Jason Habinsky Receives Widespread Media Attention for Views on New York’s Sexual Harassment Laws

10/16/2018

Haynes and Boone, LLP Partner Jason Habinsky was featured this week in New York Law Journal, National Law Journal and Law.com’s Labor of Law newsletter discussing the stricter sexual harassment laws passed in New York in the wake of the #MeToo movement and how he expects other states to follow suit.

This coverage follows earlier mentions in NPR and Law360.

Here is an excerpt of the National Law Journal article:

The most comprehensive sexual harassment policies were passed in California and New York, two states that are often leaders on new initiatives in the employment law space. New York’s state rules went into effect this month, and employers have until October 2019 to implement training programs. California bolstered its existing training requirement.

“Other states and jurisdictions will see the lead that California and New York have taken,” said Jason Habinsky, an employment partner at Haynes and Boone in New York. “There is sometimes a bandwagon effect.” …

California lawmakers passed a law this year that bolsters the state’s training requirement to include nonsupervisory and seasonal workers. New York state and New York City adopted anti-sexual harassment policies that include mandatory training program for all employers.

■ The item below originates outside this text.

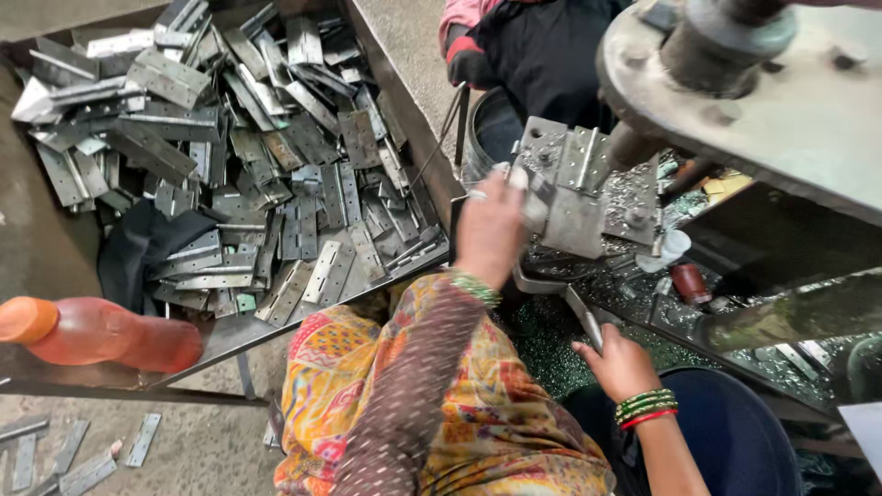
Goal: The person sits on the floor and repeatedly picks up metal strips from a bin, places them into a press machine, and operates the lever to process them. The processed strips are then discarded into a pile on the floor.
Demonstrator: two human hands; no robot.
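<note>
My left hand (489,228) reaches forward to the metal jig (579,188) of a press machine, fingers on a flat steel hinge plate (535,204) at the jig's left side. Green bangles circle that wrist. My right hand (617,363) is lower, closed around a thin metal lever handle (584,317) that runs up toward the jig. It wears green and red bangles. My lap is covered in patterned orange cloth (432,413).
A large steel tray (386,83) at the left holds several loose hinge plates (239,147) and a dark cloth (138,248). An orange plastic bottle (101,332) lies on its front edge. Another person in dark clothes (537,55) sits beyond the machine. Metal shavings litter the machine bed (551,340).
</note>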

“New York really has been very focused on implementing protection for the workplace,” Habinsky said. “You always hear about California being proactive and employer friendly. New York has now taken serious steps to focus on protecting employees in the workplace. There is rapid fire development in the law. Most recently it’s been in stride with the #MeToo movement.”

To read the full article, click here. (Subscription required.)

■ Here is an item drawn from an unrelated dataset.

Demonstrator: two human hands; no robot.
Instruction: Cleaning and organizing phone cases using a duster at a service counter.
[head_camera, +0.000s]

The following publications have also quoted Habinsky on the new regulations:

Law360 (Subscription required)

Law.com (Subscription required)

National Law Journal (Subscription required)

NPR

Habinsky’s experience spans a broad range of employment-related issues, including claims of employment discrimination, sexual harassment, retaliatory discharge, disability issues, wage and hour disputes, unfair competition, and theft of trade secrets. He also counsels clients regarding potentially perilous workplace issues, such as hiring and firing decisions, whistleblower and retaliation issues, disciplinary actions, employee complaints, reasonable accommodation and leave requests, and wage and hour laws.